PROVIDED RECORDS below:
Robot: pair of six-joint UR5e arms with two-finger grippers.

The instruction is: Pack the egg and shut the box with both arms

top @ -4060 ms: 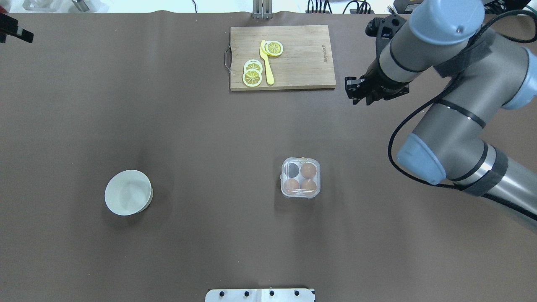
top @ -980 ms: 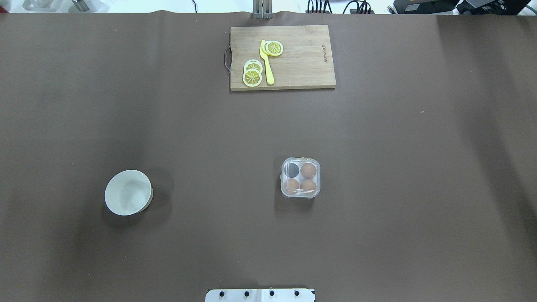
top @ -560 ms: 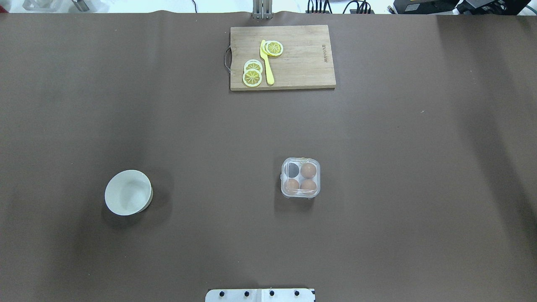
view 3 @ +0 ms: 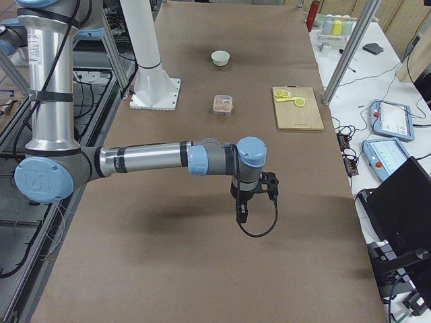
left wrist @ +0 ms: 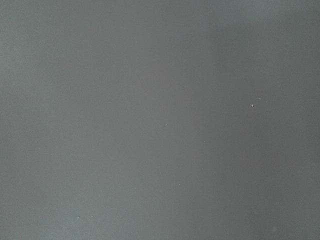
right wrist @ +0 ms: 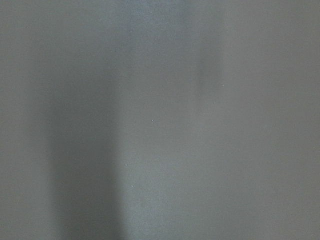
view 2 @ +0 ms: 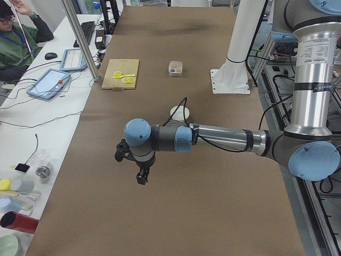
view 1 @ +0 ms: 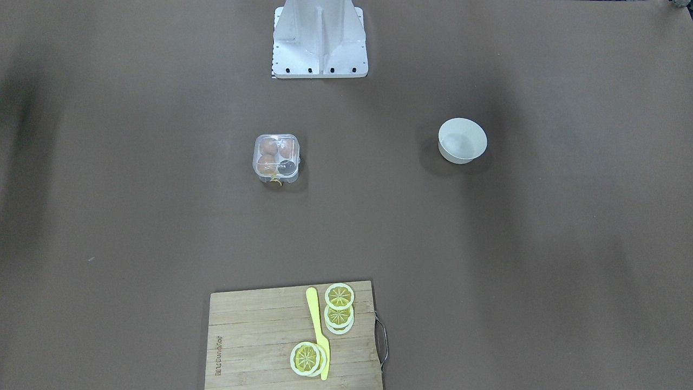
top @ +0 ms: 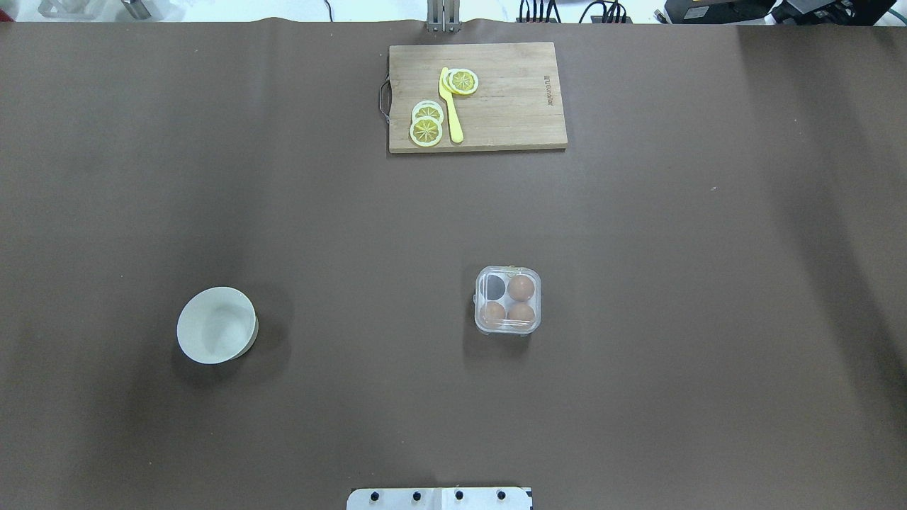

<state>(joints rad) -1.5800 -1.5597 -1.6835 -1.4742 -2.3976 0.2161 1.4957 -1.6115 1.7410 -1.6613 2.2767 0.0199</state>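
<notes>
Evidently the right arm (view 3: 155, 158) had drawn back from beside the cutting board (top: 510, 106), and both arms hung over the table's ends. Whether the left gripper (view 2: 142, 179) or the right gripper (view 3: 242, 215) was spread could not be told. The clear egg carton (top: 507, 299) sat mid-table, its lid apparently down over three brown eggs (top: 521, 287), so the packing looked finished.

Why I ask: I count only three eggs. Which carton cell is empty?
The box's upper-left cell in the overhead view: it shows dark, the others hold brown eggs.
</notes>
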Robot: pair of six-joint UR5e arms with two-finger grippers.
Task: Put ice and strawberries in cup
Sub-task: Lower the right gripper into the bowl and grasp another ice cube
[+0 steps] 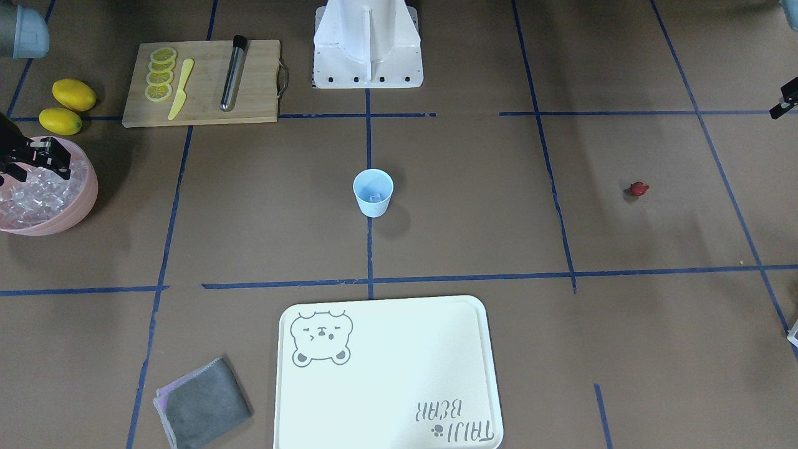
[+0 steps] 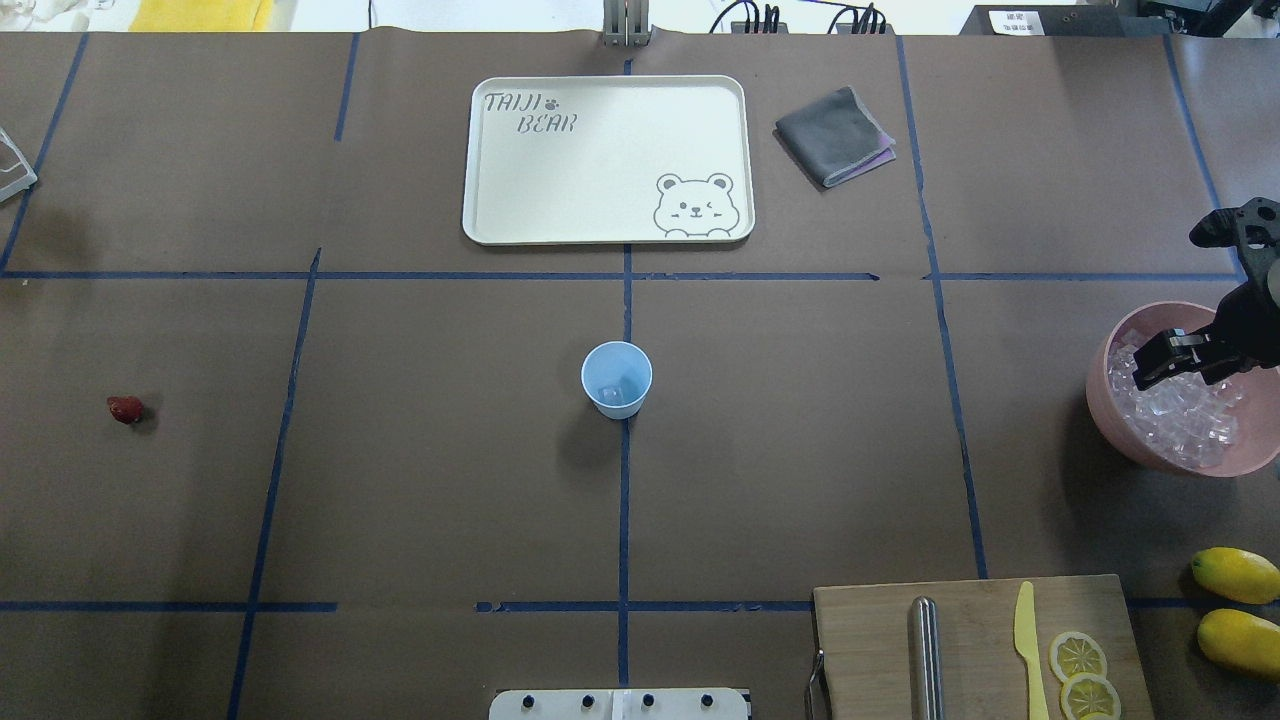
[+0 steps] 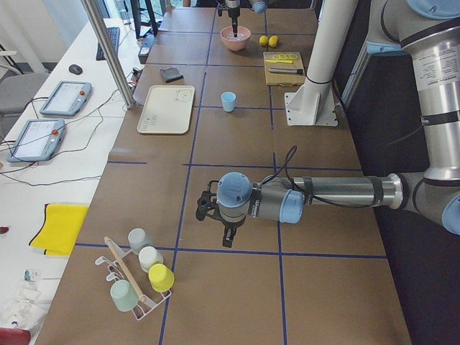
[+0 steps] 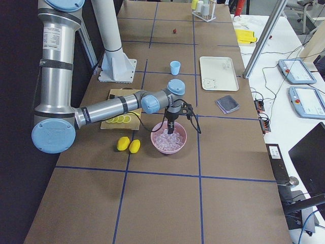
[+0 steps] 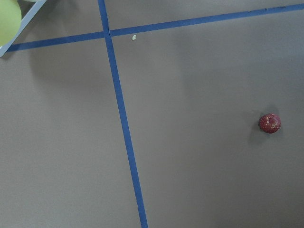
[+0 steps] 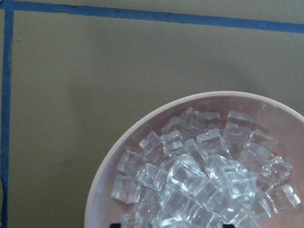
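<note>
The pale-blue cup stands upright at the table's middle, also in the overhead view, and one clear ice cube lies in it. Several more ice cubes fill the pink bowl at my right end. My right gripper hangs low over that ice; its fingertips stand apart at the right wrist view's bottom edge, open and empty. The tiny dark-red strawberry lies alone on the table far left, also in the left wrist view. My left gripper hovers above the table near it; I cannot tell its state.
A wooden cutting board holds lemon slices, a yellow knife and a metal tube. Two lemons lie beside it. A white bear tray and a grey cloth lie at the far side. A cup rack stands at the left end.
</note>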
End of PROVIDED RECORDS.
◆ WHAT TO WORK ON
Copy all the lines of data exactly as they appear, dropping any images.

◆ TASK RESPONSE
Robot: pair of six-joint UR5e arms with two-finger grippers.

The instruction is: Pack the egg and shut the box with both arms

top @ -4060 ms: 
top @ -980 ms: 
top @ -560 ms: 
view 3 @ +0 ms: 
left wrist @ +0 ms: 
right wrist @ +0 ms: 
view 2 @ +0 ms: 
view 1 @ +0 ms: 
top @ +0 ms: 

<state>(joints rad) -1.5800 -1.5597 -1.6835 -1.4742 -2.3976 0.2161 1.4957 -1.6115 1.7410 -1.6613 2.2767 0.0199</state>
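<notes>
Evidently the right arm (view 3: 155, 158) had drawn back from beside the cutting board (top: 510, 106), and both arms hung over the table's ends. Whether the left gripper (view 2: 142, 179) or the right gripper (view 3: 242, 215) was spread could not be told. The clear egg carton (top: 507, 299) sat mid-table, its lid apparently down over three brown eggs (top: 521, 287), so the packing looked finished.

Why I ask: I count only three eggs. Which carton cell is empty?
The box's upper-left cell in the overhead view: it shows dark, the others hold brown eggs.
</notes>
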Robot: pair of six-joint UR5e arms with two-finger grippers.
Task: Put ice and strawberries in cup
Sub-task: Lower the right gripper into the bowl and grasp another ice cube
[+0 steps] 
[+0 steps] 
[+0 steps] 
[+0 steps] 
[+0 steps] 
[+0 steps] 
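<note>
The pale-blue cup stands upright at the table's middle, also in the overhead view, and one clear ice cube lies in it. Several more ice cubes fill the pink bowl at my right end. My right gripper hangs low over that ice; its fingertips stand apart at the right wrist view's bottom edge, open and empty. The tiny dark-red strawberry lies alone on the table far left, also in the left wrist view. My left gripper hovers above the table near it; I cannot tell its state.
A wooden cutting board holds lemon slices, a yellow knife and a metal tube. Two lemons lie beside it. A white bear tray and a grey cloth lie at the far side. A cup rack stands at the left end.
</note>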

There is nothing further in this answer.